Final Takeaways: Strategi Memenuhi Kewajiban PPh 23
Tiga Tindakan Kunci untuk Badan Usaha Penerima Jasa
Prinsip utama yang wajib dipahami oleh setiap Badan Usaha adalah: Jika pembayar jasa adalah Orang Pribadi (OP), kewajiban penyetoran PPh 23 bergeser ke mekanisme pelaporan mandiri atau self-assessment oleh Badan Usaha penerima jasa. Kewajiban ini muncul karena OP tidak ditunjuk sebagai Pemotong PPh Pasal 23. Untuk memastikan kepatuhan dan menunjukkan kredibilitas yang tinggi dalam pelaporan pajak, ada tiga tindakan kunci yang harus segera dilakukan oleh Badan Usaha penerima penghasilan dari OP:
- Revisi Pencatatan: Pastikan seluruh pendapatan jasa dari OP dicatat sebagai penghasilan bruto penuh tanpa pemotongan PPh 23.

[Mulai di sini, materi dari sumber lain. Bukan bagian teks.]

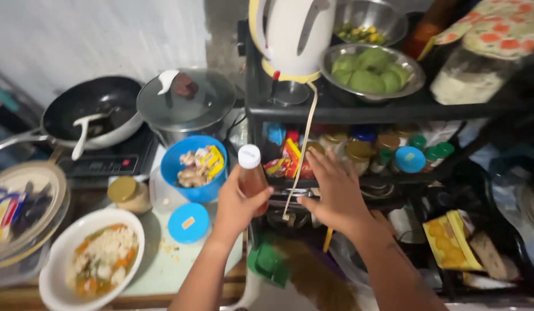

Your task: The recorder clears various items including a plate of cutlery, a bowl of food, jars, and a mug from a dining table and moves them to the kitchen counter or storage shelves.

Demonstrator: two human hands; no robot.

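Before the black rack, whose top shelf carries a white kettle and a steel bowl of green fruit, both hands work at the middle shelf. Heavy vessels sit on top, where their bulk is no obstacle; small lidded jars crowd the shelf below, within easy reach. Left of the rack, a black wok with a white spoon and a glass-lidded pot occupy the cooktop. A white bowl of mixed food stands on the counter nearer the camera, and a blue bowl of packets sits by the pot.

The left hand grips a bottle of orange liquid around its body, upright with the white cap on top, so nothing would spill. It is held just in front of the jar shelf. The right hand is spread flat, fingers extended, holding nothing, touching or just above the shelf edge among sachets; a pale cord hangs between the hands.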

- Penghitungan PPh Badan: Perhitungkan PPh yang seharusnya dipotong (PPh 23 terutang) sebagai bagian dari PPh Badan terutang di akhir tahun buku.
- Dokumentasi Kuat: Simpan semua kontrak, invoice, dan bukti transfer sebagai justifikasi atas transaksi dan penghasilan yang dilaporkan.
Langkah Berikutnya: Konsultasi dan Kepatuhan
Selalu dokumentasikan transaksi dengan baik dan pastikan pencatatan akuntansi sesuai dengan regulasi PPh yang berlaku. Mengingat kompleksitas dan seringnya perubahan dalam regulasi perpajakan, mendapatkan panduan dari Konsultan Pajak Bersertifikat adalah langkah terbaik untuk memastikan semua kewajiban telah dipenuhi dan perusahaan terhindar dari sanksi. Konsultasi juga penting untuk membedakan secara tepat antara objek PPh 23 dan PPh 21, terutama dalam transaksi yang melibatkan OP.